▶ Aim of the exercise
Apart from the pictures, everything in the lines below must be printed exactly.
-- Opening Marker --
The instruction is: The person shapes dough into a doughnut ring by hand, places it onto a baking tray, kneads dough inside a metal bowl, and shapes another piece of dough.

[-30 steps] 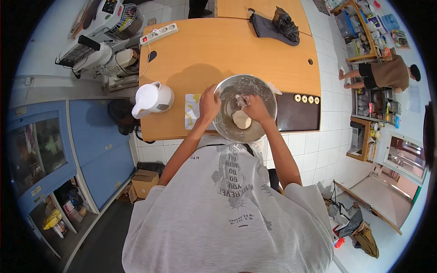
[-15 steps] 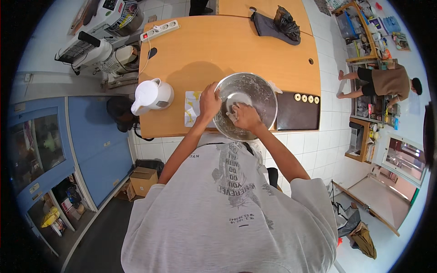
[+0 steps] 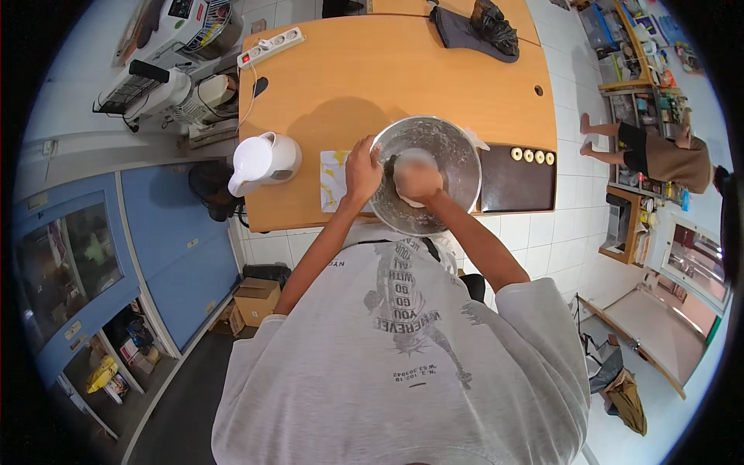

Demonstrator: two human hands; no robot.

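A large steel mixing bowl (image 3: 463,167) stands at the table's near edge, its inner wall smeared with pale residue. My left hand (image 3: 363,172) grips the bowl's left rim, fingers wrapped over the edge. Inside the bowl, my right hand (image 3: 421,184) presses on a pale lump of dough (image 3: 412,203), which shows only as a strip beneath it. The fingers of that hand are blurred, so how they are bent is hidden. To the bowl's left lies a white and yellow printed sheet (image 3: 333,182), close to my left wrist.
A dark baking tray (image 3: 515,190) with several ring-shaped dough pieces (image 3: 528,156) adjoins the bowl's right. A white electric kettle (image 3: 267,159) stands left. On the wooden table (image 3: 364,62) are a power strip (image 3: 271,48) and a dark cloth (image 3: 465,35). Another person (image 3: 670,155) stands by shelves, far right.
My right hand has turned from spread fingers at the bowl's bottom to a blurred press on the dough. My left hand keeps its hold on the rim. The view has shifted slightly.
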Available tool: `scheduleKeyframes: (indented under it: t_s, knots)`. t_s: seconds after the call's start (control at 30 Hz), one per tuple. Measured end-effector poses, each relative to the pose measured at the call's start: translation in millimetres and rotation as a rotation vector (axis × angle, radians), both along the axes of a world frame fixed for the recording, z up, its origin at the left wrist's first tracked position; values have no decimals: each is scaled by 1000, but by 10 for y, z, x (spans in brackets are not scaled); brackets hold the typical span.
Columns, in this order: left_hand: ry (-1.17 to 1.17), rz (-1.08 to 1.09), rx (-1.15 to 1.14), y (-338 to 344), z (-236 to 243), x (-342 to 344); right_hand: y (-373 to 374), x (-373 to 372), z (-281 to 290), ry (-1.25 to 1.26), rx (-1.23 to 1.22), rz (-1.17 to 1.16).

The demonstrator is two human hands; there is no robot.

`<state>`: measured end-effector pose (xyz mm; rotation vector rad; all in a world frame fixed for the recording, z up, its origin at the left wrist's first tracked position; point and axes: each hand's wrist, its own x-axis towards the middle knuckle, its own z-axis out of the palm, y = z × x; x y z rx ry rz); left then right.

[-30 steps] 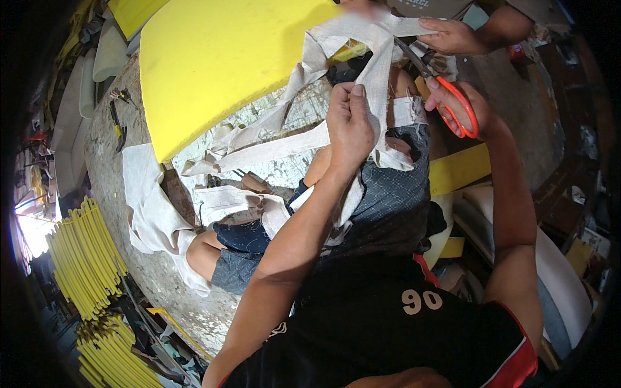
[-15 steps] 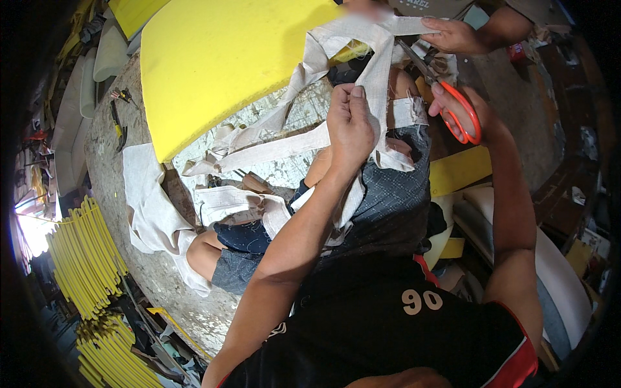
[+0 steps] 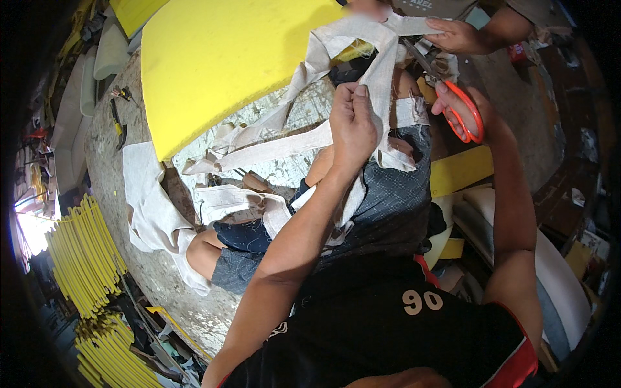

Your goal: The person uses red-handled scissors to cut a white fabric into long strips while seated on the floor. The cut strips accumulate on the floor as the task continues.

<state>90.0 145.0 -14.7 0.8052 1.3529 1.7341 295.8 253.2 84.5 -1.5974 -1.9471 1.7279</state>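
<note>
Pinched in my left hand is a long off-white fabric strip with frayed edges, which runs up toward the top of the view and falls in loops over my lap. My right hand has its fingers through the handles of orange-handled scissors. Their metal blades point up and left, close to the fabric, with the blades a little apart. Across from me, another person's hand grips the far end of the fabric. More off-white fabric lies crumpled by my left knee.
A big yellow foam sheet lies on the worn work surface. Pliers rest at its left. Bundled yellow tubes stand lower left. A yellow foam piece and rolled padding are at my right.
My left hand has shifted very slightly right with the fabric. The scissors have moved a touch right and down. The other person's hand stays nearly still.
</note>
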Motion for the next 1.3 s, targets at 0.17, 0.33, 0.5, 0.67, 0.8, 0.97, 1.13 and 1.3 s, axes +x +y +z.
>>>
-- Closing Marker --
▶ Solution to this problem
The instruction is: The person shapes dough into a doughnut ring by hand, places it onto a baking tray, kneads dough inside a metal bowl, and shapes another piece of dough.

[-30 steps] 
[-15 steps] 
[+0 steps] 

Demonstrator: two human hands; no robot.

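A large steel mixing bowl (image 3: 463,167) stands at the table's near edge, its inner wall smeared with pale residue. My left hand (image 3: 363,172) grips the bowl's left rim, fingers wrapped over the edge. Inside the bowl, my right hand (image 3: 421,184) presses on a pale lump of dough (image 3: 412,203), which shows only as a strip beneath it. The fingers of that hand are blurred, so how they are bent is hidden. To the bowl's left lies a white and yellow printed sheet (image 3: 333,182), close to my left wrist.
A dark baking tray (image 3: 515,190) with several ring-shaped dough pieces (image 3: 528,156) adjoins the bowl's right. A white electric kettle (image 3: 267,159) stands left. On the wooden table (image 3: 364,62) are a power strip (image 3: 271,48) and a dark cloth (image 3: 465,35). Another person (image 3: 670,155) stands by shelves, far right.
My right hand has turned from spread fingers at the bowl's bottom to a blurred press on the dough. My left hand keeps its hold on the rim. The view has shifted slightly.
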Available tool: `scheduleKeyframes: (indented under it: t_s, knots)`. t_s: seconds after the call's start (control at 30 Hz), one per tuple. Measured end-effector poses, each relative to the pose measured at the call's start: translation in millimetres and rotation as a rotation vector (axis × angle, radians), both along the axes of a world frame fixed for the recording, z up, its origin at the left wrist's first tracked position; values have no decimals: each is scaled by 1000, but by 10 for y, z, x (spans in brackets are not scaled); brackets hold the typical span.
Columns, in this order: left_hand: ry (-1.17 to 1.17), rz (-1.08 to 1.09), rx (-1.15 to 1.14), y (-338 to 344), z (-236 to 243), x (-342 to 344); right_hand: y (-373 to 374), x (-373 to 372), z (-281 to 290), ry (-1.25 to 1.26), rx (-1.23 to 1.22), rz (-1.17 to 1.16).

The demonstrator is two human hands; there is no robot.

`<state>`: measured end-effector pose (xyz mm; rotation vector rad; all in a world frame fixed for the recording, z up, its origin at the left wrist's first tracked position; point and axes: each hand's wrist, its own x-axis towards the middle knuckle, its own z-axis out of the palm, y = z × x; x y z rx ry rz); left then right.

[-30 steps] 
[-15 steps] 
[+0 steps] 

Your goal: The person uses red-handled scissors to cut a white fabric into long strips while seated on the floor. The cut strips accumulate on the floor as the task continues.

<state>90.0 145.0 -14.7 0.8052 1.3529 1.7341 295.8 253.2 84.5 -1.5974 -1.9471 1.7279</state>
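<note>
Pinched in my left hand is a long off-white fabric strip with frayed edges, which runs up toward the top of the view and falls in loops over my lap. My right hand has its fingers through the handles of orange-handled scissors. Their metal blades point up and left, close to the fabric, with the blades a little apart. Across from me, another person's hand grips the far end of the fabric. More off-white fabric lies crumpled by my left knee.
A big yellow foam sheet lies on the worn work surface. Pliers rest at its left. Bundled yellow tubes stand lower left. A yellow foam piece and rolled padding are at my right.
My left hand has shifted very slightly right with the fabric. The scissors have moved a touch right and down. The other person's hand stays nearly still.
</note>
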Motion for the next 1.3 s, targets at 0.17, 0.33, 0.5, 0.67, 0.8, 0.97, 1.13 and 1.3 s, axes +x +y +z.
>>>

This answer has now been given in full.